Your assignment: Restate word for word the part of the material that runs from the line containing "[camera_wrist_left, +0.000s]" through its final line, inclusive, minus the pictures.

Raw data:
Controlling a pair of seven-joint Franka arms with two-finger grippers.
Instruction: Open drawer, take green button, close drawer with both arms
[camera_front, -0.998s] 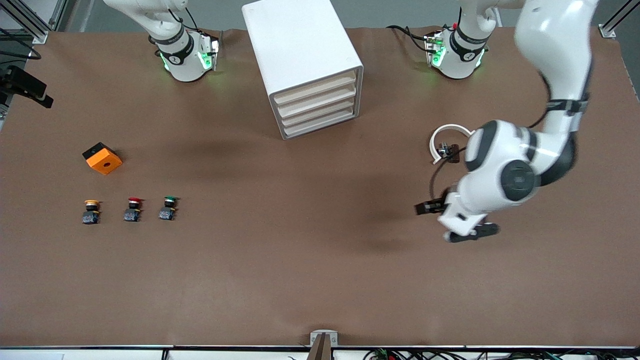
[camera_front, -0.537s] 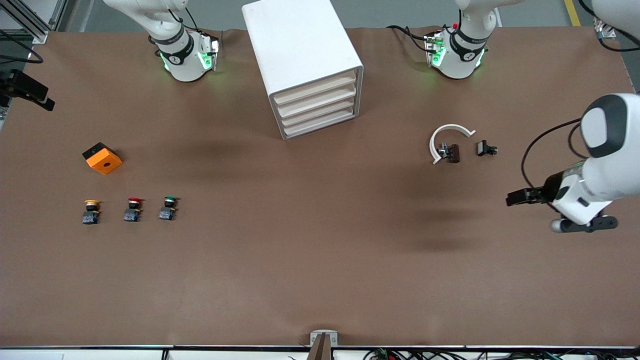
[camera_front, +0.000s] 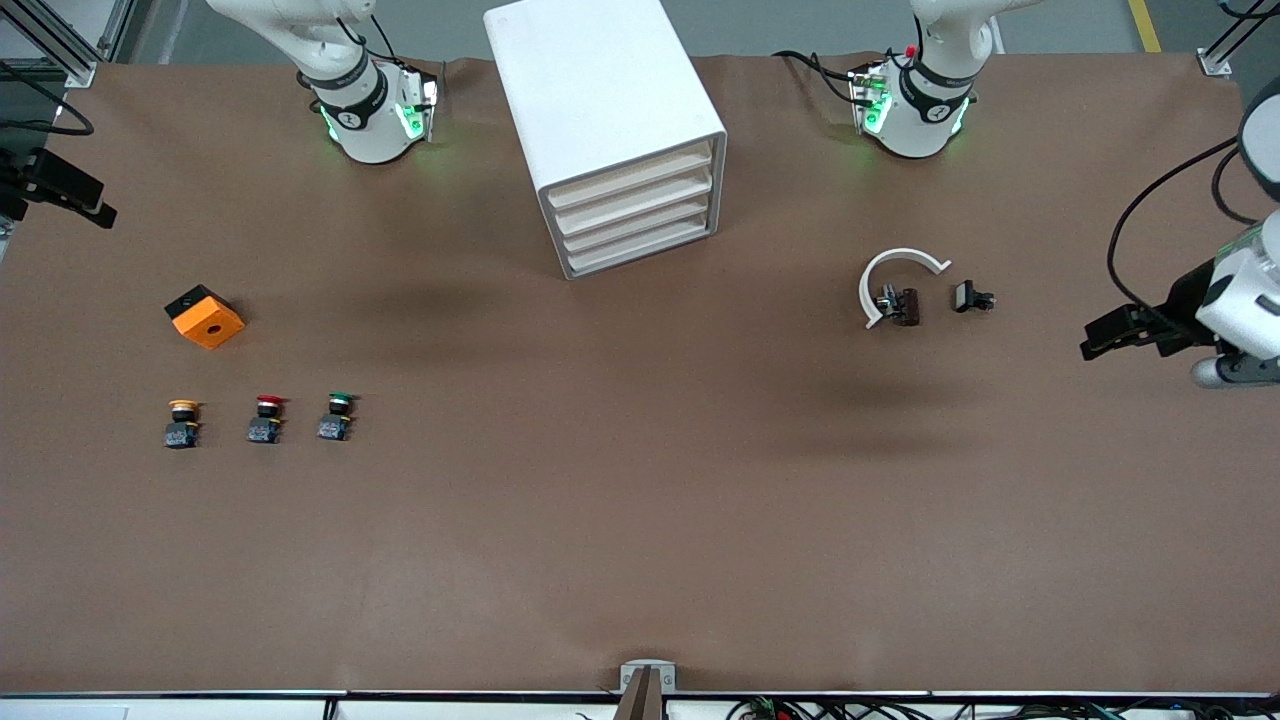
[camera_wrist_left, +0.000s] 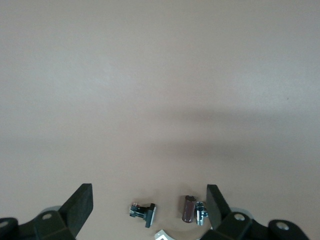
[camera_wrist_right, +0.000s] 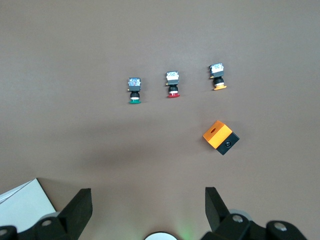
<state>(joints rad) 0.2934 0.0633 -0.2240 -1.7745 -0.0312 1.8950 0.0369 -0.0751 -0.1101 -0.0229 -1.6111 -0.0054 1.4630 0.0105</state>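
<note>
Standing at the frame's upper centre, the cabinet (camera_front: 607, 120) keeps all four drawers shut; the lowest drawer (camera_front: 645, 248) hides its contents. At lower left of the frame, the button (camera_front: 337, 416) lies with its green cap toward the robots' bases. The left gripper (camera_wrist_left: 149, 207), fingers spread, hangs at the right edge; the right gripper (camera_wrist_right: 148, 210), likewise spread, hangs above the buttons.

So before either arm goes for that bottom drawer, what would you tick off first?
1. Drawer shut, not yet opened: ok.
2. Green button upright on the table, beside the red button: ok.
3. Left gripper open, empty, over the table's left-arm end: ok.
4. Right gripper open, empty, high above the table: ok.
5. Table in front of the cabinet free: ok.
6. Drawer contents: cannot tell.
</note>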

Solution:
[camera_wrist_left, +0.000s] 
[camera_wrist_right, +0.000s] 
<state>(joints rad) 0.2934 0.0633 -0.2240 -1.7745 -0.0312 1.8950 0.0369 -0.0751 -0.1101 -0.0229 -1.6111 -0.0054 1.4630 0.0105</state>
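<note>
Standing at the frame's upper centre, the cabinet (camera_front: 607, 120) keeps all four drawers shut; the lowest drawer (camera_front: 645, 248) hides its contents. At lower left of the frame, the button (camera_front: 337, 416) lies with its green cap toward the robots' bases. The left gripper (camera_wrist_left: 149, 207), fingers spread, hangs at the right edge; the right gripper (camera_wrist_right: 148, 210), likewise spread, hangs above the buttons.

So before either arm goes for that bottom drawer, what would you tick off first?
1. Drawer shut, not yet opened: ok.
2. Green button upright on the table, beside the red button: ok.
3. Left gripper open, empty, over the table's left-arm end: ok.
4. Right gripper open, empty, high above the table: ok.
5. Table in front of the cabinet free: ok.
6. Drawer contents: cannot tell.
</note>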

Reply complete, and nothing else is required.